# Recorded data

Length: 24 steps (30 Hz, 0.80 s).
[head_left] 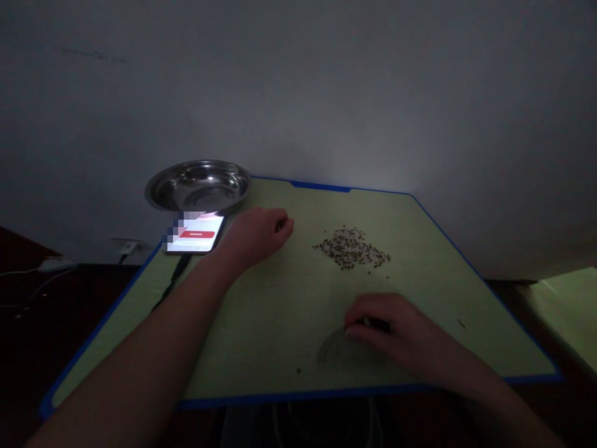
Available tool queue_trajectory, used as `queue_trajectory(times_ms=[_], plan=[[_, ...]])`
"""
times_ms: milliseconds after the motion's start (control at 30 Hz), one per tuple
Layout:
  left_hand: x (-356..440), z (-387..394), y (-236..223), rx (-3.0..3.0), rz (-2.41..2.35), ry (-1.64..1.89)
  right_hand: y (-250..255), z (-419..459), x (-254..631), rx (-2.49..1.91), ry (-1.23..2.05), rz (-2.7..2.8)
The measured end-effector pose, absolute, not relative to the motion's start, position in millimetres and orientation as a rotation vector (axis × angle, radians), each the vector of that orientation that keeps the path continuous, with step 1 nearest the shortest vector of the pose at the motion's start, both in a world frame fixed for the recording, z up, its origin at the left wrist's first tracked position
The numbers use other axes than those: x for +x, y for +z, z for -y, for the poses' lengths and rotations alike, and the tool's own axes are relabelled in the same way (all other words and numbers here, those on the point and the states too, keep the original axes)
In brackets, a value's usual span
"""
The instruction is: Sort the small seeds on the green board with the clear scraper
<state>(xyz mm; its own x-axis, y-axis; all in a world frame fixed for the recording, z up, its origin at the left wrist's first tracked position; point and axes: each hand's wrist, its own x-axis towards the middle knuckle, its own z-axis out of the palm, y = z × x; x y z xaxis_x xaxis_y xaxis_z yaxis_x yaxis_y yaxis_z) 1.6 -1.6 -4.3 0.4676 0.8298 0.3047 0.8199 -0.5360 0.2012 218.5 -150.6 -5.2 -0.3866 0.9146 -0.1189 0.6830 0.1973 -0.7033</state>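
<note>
A loose pile of small dark and pale grains, like mixed beans and rice, lies on the light green table top. My left hand rests left of the pile with its fingers curled into a fist; what it holds, if anything, is hidden. Nearer the front edge, my right hand has its thumb and fingertips brought together, with a dark gap behind them. Whether anything is pinched there is too dim to tell. A faint curved grey mark shows beside its fingertips. Neither hand touches the pile.
A shiny steel basin stands at the back left. In front of it lies a lit phone with a dark cable. A single dark grain sits near the blue front edge. The wall rises behind the table.
</note>
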Motion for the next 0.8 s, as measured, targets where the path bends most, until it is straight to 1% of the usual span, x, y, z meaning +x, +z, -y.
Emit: queue_trajectory(times_ms=[200,400,633,800], plan=[[1,1,-5,2.665,-1.513,0.537,-8,113,191,-1.370,0.882,2.316],[1,1,-4,2.642,-1.502,0.545,-12,110,178,-1.179,1.002,2.484],[0,1,-8,2.671,-1.477,0.592,-11,125,189,-1.232,1.119,2.451],[1,1,-7,2.674,-1.489,0.572,-6,136,196,-1.354,1.140,2.358]])
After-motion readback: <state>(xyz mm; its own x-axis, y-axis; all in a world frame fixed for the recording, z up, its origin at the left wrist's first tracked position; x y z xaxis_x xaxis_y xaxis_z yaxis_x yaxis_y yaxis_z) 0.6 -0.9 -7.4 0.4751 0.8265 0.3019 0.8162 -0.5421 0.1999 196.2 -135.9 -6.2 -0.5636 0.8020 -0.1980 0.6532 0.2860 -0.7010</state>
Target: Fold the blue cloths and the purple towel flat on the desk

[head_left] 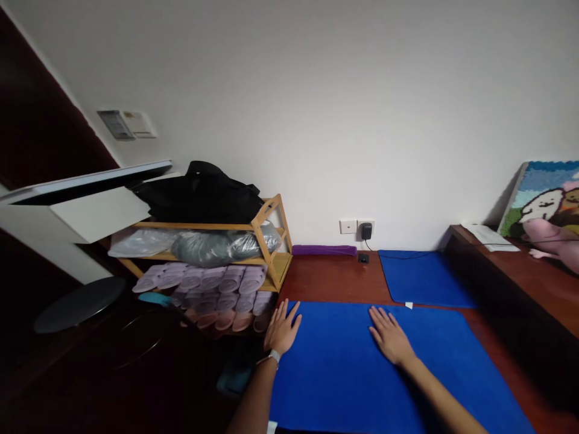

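Note:
A large blue cloth (335,374) lies spread flat on the reddish-brown wooden table. At its far left corner rests my left hand (281,331), fingers spread, partly over the cloth's left edge; a band is on that wrist. My right hand (389,334) lies palm down near the far edge of the same cloth, fingers stretched out. Neither hand holds anything. Just beyond, a smaller blue cloth (425,277) lies flat, with a small white tag (409,305) at its near edge.
A wooden rack (271,241) at the left carries a black bag (203,193), plastic-wrapped bundles and rows of slippers (226,280). Against the wall lie a folded purple cloth (324,250) and a plugged-in adapter (366,230). A raised ledge (506,271) with a pink plush toy (549,241) runs along the right.

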The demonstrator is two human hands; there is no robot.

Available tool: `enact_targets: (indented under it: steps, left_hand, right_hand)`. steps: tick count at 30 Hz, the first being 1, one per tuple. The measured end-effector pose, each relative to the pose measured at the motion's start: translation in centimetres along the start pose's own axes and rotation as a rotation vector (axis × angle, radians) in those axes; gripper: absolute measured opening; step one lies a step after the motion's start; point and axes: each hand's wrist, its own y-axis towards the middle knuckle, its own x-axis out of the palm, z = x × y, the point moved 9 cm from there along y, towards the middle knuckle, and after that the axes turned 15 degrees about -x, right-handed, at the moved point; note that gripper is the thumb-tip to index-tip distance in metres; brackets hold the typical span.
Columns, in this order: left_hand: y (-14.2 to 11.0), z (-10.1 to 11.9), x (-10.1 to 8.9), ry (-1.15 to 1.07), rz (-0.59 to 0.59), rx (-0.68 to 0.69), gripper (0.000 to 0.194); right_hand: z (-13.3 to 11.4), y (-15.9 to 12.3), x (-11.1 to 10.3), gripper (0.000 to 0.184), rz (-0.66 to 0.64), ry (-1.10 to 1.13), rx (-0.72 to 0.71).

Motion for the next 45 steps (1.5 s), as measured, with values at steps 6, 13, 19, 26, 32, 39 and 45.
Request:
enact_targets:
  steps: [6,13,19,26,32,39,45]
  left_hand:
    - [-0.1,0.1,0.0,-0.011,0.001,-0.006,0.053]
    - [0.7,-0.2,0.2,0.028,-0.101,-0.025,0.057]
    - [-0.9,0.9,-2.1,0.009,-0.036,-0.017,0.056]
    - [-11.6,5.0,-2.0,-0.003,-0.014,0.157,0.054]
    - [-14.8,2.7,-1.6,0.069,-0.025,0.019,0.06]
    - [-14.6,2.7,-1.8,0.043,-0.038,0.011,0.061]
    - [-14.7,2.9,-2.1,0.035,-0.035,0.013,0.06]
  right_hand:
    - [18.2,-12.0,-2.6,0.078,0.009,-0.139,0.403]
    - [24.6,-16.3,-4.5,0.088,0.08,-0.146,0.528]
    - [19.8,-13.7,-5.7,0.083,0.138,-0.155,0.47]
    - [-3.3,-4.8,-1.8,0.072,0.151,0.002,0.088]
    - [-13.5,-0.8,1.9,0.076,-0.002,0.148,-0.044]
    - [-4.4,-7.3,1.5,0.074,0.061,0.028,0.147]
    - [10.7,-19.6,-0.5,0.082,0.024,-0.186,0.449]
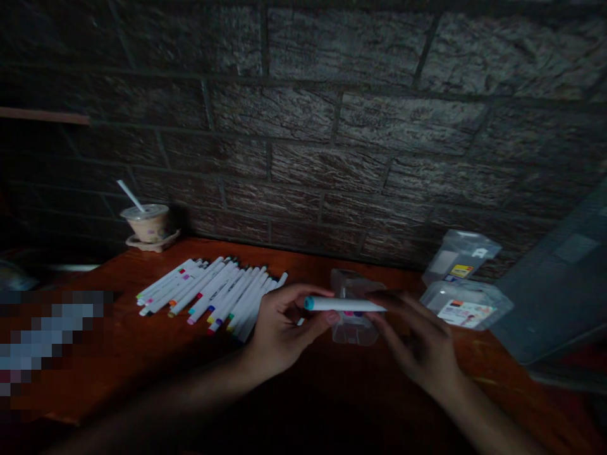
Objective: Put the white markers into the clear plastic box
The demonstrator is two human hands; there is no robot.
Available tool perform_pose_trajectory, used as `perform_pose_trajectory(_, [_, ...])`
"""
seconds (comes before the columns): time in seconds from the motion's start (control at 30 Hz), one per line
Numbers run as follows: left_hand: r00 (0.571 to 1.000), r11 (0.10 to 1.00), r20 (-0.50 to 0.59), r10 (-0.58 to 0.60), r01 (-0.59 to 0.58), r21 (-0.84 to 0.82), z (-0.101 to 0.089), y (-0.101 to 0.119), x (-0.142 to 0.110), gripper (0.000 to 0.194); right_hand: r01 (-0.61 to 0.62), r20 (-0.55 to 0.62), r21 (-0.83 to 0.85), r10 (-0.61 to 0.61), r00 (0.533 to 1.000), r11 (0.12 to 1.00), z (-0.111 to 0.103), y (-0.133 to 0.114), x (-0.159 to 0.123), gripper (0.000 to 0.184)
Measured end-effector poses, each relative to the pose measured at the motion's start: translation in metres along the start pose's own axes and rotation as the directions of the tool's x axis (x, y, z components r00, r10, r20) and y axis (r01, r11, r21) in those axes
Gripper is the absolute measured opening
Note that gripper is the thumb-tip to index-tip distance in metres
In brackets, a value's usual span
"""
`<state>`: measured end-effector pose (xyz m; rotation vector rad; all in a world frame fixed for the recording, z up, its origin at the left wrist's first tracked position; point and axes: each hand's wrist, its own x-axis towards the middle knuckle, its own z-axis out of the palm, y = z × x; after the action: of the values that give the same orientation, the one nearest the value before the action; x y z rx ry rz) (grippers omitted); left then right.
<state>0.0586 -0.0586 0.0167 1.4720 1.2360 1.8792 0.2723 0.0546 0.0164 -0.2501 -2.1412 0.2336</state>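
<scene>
A white marker (345,304) with a teal end lies level between my two hands, above a clear plastic case (356,333). My left hand (289,322) pinches it near the teal end with thumb and fingers. At the other end, the fingers and thumb of my right hand (420,338) close around the barrel. Some coloured marker ends show inside the case behind the held marker. Left of my left hand, many white markers (222,291) with variously coloured ends lie side by side on the wooden table (156,354).
A lidded drink cup (148,224) with a straw stands in a holder at the back left. Two clear plastic containers (467,303) with labels sit at the right. A dark brick wall (303,158) rises behind the table, and a grey panel (554,278) leans at the far right.
</scene>
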Motion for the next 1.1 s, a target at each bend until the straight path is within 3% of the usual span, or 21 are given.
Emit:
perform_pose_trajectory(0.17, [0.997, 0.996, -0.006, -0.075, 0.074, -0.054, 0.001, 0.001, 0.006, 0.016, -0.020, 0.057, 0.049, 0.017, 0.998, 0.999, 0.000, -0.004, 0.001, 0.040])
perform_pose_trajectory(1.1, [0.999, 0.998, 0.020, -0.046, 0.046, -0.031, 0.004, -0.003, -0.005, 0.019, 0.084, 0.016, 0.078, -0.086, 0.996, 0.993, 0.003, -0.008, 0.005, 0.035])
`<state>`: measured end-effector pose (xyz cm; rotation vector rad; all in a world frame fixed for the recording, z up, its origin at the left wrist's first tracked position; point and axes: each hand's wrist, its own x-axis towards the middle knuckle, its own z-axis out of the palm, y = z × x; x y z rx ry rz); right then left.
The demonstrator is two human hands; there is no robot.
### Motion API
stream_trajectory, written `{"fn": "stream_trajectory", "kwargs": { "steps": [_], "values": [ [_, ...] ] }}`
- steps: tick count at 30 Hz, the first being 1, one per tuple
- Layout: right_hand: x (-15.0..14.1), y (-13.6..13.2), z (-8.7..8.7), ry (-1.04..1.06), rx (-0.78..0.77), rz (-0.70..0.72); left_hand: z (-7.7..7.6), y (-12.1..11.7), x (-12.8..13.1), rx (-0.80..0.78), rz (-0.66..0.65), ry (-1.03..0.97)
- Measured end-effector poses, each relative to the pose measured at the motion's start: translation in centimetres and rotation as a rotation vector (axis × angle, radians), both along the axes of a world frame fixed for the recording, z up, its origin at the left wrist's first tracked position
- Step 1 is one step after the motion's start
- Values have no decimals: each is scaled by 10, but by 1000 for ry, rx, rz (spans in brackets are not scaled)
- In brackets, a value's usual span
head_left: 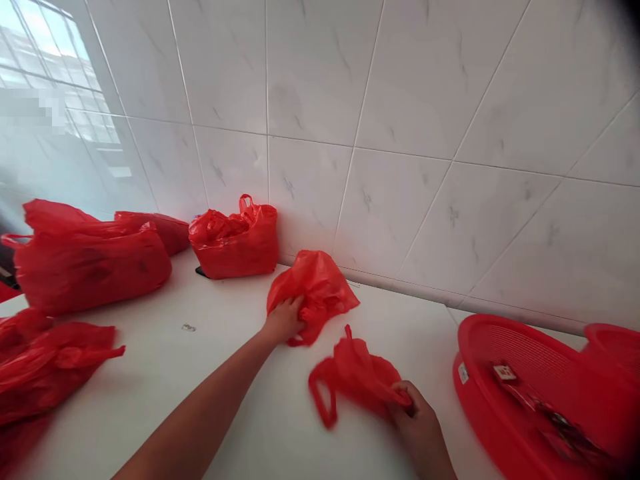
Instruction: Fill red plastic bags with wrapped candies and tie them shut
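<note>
- The thin red bag (367,373) is see-through plastic, limp and creased, with one handle looping out towards my left; it hangs just over the white table (230,400), though I can't tell whether it touches.
- My right hand (417,420) pinches its right edge between thumb and bent fingers; most of those fingers are hidden from me.
- Just beyond, a crumpled red bag (323,283) sits puffed up near the wall, its folds glossy.
- My left hand (286,321) reaches over its near left side, fingers spread a little and curved; their tips sink into the folds, so I can't tell whether they grip.
- A filled red bag (235,243) stands against the tiled wall (320,180), its contents hidden, with a dark corner of something poking out beneath.
- Farther left is a big red bag (100,267); nearer me, a blurred red heap (55,363) is cut off.
- At right, a red basket (520,340) holds packets (555,417) too blurred to read.
</note>
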<state>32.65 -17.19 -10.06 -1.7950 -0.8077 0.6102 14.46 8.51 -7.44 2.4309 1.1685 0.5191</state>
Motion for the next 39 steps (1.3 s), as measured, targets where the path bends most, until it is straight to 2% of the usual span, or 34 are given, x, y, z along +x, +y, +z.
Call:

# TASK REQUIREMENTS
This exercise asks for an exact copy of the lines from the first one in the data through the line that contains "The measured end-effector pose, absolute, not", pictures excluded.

# EXERCISE ANSWER
Length: 24 steps (30 Hz, 0.80 s).
[head_left] 
Available tool queue_trajectory, used as `queue_trajectory(times_ms=[_], plan=[[_, ...]])`
"""
times_ms: milliseconds after the motion's start (control at 30 Hz), one per tuple
Layout:
  left_hand: x (-356..440), z (-387..394), y (-236..223), rx (-3.0..3.0), rz (-2.41..2.35), ry (-1.64..1.89)
  right_hand: y (-250..255), z (-419..459), x (-254..631), rx (-2.49..1.91), ry (-1.23..2.05), rz (-2.7..2.8)
The measured end-effector pose, absolute, not relative to the motion's start, position in millimetres and orientation as a rotation vector (axis × angle, radians), each the vector of that orientation that keeps the path continuous, with step 1 nearest the shortest vector of the pose at the motion's start, both in a world frame fixed for the recording, z up, its origin at the left wrist's first tracked position

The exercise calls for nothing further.